“La solita norma a metà, per fortuna il M5S è riuscito a fare passare le incompatibilità per evitare nuovi casi Saguto”.  Commenta così il deputato a Montecitorio Riccardo Nuti la norma sui beni sequestrati e confiscati alla mafia, varata martedì alla Camera.

“Il M5S – racconta Nuti – è riuscito dopo una lunga battaglia ad inserire le incompatibilità per evitare nuovi casi Saguto, e cioè l’impossibilità per l’amministratore di nominare come coadiutori, parenti, conviventi e affini del giudice, ma la maggioranza e il governo hanno bocciato la nostra proposta di inserire le sanzioni in caso di violazioni delle incompatibilità, come, la revoca dall’incarico, la non liquidazione del compenso e la sospensione dall’albo degli amministratori giudiziari per almeno un anno. La solita norma a metà, in buona sostanza”.

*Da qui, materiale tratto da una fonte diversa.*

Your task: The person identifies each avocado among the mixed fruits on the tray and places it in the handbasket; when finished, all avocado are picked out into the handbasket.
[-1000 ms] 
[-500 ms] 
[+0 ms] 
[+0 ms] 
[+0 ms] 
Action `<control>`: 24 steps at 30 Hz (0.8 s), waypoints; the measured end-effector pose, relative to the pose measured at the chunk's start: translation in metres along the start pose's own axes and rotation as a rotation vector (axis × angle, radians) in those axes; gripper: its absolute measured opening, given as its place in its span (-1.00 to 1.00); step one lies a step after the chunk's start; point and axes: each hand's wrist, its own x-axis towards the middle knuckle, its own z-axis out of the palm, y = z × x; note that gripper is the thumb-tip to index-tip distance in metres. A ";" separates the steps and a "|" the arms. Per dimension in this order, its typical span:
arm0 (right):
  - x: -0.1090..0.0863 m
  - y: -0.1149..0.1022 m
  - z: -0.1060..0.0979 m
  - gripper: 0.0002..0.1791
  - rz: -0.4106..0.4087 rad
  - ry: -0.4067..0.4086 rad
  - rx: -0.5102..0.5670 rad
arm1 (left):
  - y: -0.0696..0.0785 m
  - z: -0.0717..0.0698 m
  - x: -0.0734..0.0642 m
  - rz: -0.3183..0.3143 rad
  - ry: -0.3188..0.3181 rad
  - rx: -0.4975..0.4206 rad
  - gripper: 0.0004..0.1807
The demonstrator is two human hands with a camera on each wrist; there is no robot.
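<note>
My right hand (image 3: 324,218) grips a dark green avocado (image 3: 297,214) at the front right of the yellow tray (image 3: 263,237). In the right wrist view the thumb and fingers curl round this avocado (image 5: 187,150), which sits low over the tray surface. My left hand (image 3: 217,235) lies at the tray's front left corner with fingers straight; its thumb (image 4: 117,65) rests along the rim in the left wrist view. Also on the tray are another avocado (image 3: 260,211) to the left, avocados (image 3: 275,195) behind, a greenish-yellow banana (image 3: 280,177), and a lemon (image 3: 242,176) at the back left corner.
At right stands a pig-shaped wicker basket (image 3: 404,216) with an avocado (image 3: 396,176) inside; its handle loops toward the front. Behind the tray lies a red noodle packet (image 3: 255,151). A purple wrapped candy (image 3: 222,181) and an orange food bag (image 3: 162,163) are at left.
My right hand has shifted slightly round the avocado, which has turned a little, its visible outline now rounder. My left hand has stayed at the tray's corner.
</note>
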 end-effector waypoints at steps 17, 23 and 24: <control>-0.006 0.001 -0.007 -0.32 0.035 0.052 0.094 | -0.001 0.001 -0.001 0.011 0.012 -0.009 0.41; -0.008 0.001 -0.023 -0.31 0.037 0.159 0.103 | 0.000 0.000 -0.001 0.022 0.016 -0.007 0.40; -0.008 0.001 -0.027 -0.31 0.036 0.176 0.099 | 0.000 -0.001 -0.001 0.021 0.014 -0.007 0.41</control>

“Avevamo proposto anche l’introduzione dello strumento della vendita anticipata delle aziende, con dei forti criteri di selezione per l’acquirente, già dalla confisca di primo grado, per evitare che le imprese falliscano, come avviene nel 90 per cento dei casi e per salvare così molti posti di lavoro. A questa proposta il Pd ha detto No”.

“Una grande vittoria del M5S – conclude Nuti – è l’aver reso possibile l’utilizzo di case sequestrate alla mafia (fino ad ora rimaste vuote, in uno stato di degrado o occupate abusivamente) a chi la combatte, come i poliziotti”.